Wayward Sons Craft-Distillery adapts product line to address national shortage, donates products to nonprofits
Distillery-developed hand sanitizer is leaving a New Mexico warehouse as quickly as other brands disappeared from grocery stores after Sandia helped confirm that the product meets all federal requirements for distribution.
In response to the widespread shortage during the COVID-19 pandemic, Wayward Sons Craft-Distillery in Santa Fe reconfigured its operations to produce a hand sanitizer they named Elbow Bump, and worked with Sandia to test and confirm that their product meets standards set by the World Health Organization and the U.S. Food and Drug Administration.
“They needed someone with a technical background to help them figure out how to make this product and test its effectiveness,” said Sandia chemist Jessica Kruichak, who worked with the company. “Because there has been a shortage, it’s humbling that I was able to help them with that.”
Sandia worked with Wayward Sons through the New Mexico Small Business Assistance program that pairs Sandia and Los Alamos national laboratories with small businesses facing technical challenges. The program provides access to the labs’ expertise and capabilities at no cost to the company.
Jessica and Sandia analytical chemist Curtis Mowry provided technical consulting and resources to help the company determine correct quantities of materials for the hand sanitizer and whether manufacturing of the product could be scaled up while maintaining its effectiveness.
Finding the right recipe
Even though the WHO and the FDA distributed guidelines for making the sanitizer, Jessica said producing it wasn’t a simple, straightforward process. She, Curtis and Wayward Sons co-owner Byron Rudolph researched materials and differing alcohol proofs to make sure the combination would work.
Jessica said she also studied how to denature alcohol, which involves adding one or more chemicals that make it unfit for human consumption. She said the guidelines also presented the hand sanitizer recipe in volume measurements, but Wayward Sons’ commercial scales measure by mass.
“When you go from volume to mass, it changes things. You have to look at density, the proof of the alcohol, initial ingredient percentages and avoid diluting it too much,” Jessica said. “Even with the guidance, it’s not as easy to make hand sanitizer as you might think.”

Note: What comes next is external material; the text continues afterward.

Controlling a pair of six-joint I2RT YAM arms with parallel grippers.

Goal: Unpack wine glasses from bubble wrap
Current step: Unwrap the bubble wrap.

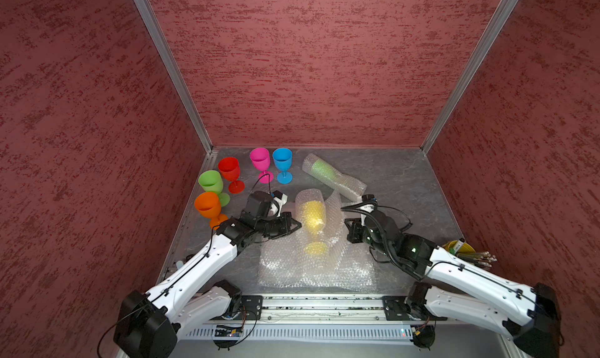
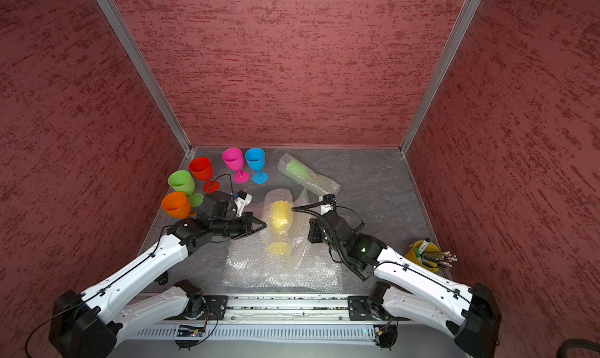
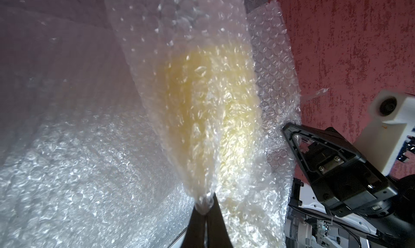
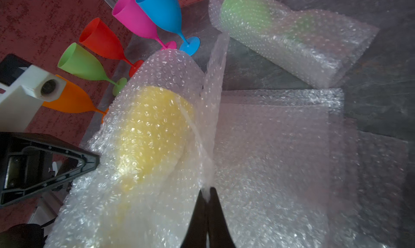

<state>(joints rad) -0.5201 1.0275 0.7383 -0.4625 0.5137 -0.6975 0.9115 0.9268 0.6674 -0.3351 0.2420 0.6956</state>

In doing research on how to make the product, Rudolph talked to other distilleries that used different tools.
“It was a matter of deciding what tool works best for Wayward Sons, and the ability to test the product helped us make that decision,” Jessica said.
Racing to meet demand
In addition to research and testing, Curtis said another challenge was the turnaround time because product demand was already high. He provided lab time and expertise by conducting gas chromatography on the materials. That process involves vaporizing a small sample in an instrument that separates and measures each ingredient.
This was important in making sure the final product had the right percentages of alcohol to kill the virus, Jessica said.
“Having the quality-control testing and analysis was phenomenal,” Rudolph said. “We appreciated having minds and equipment that could help make sure everything was going the way it was supposed to.”
Rudolph said the distillery already had the equipment to make Elbow Bump; the same pumps, hoses and tanks are used to make the company’s craft coffee spirits.
Supporting workers and the community
Wayward Sons co-owner Tom Wolinski said hand sanitizer production not only benefits the public, it also helps the company provide work hours for office and delivery staff who package and distribute the distillery products.
“When bars and liquor stores shut down, most deliveries weren’t taking place,” Wolinski said. “Not only has the whole process been truly inspiring, it also enabled our company to provide many extra hours to the warehouse and delivery personnel as they have stepped in for bottling and packaging. Without the hand sanitizer, that wouldn’t be happening.”
Substantial donations of Elbow Bump have already been made to food banks, shelters and medical organizations, and more are planned, Rudolph said.
“It’s very rewarding to feel that we have the ability to contribute in some way to the medical front-liners and consumers who can’t get hand sanitizer,” he said.
Sales have exceeded the distillery’s expectations, Wolinski said, with stores in New Mexico, Colorado, Utah, Kansas, Texas and Missouri placing orders.
“Every market able to purchase seems to be doing so,” Wolinski said.
Jackie Kerby Moore, manager of technology and economic development at Sandia, said it has been gratifying to see the NMSBA program address issues associated with the COVID-19 pandemic.
“We are proud that Sandia helped a local company create a new product line and retain employees,” she said.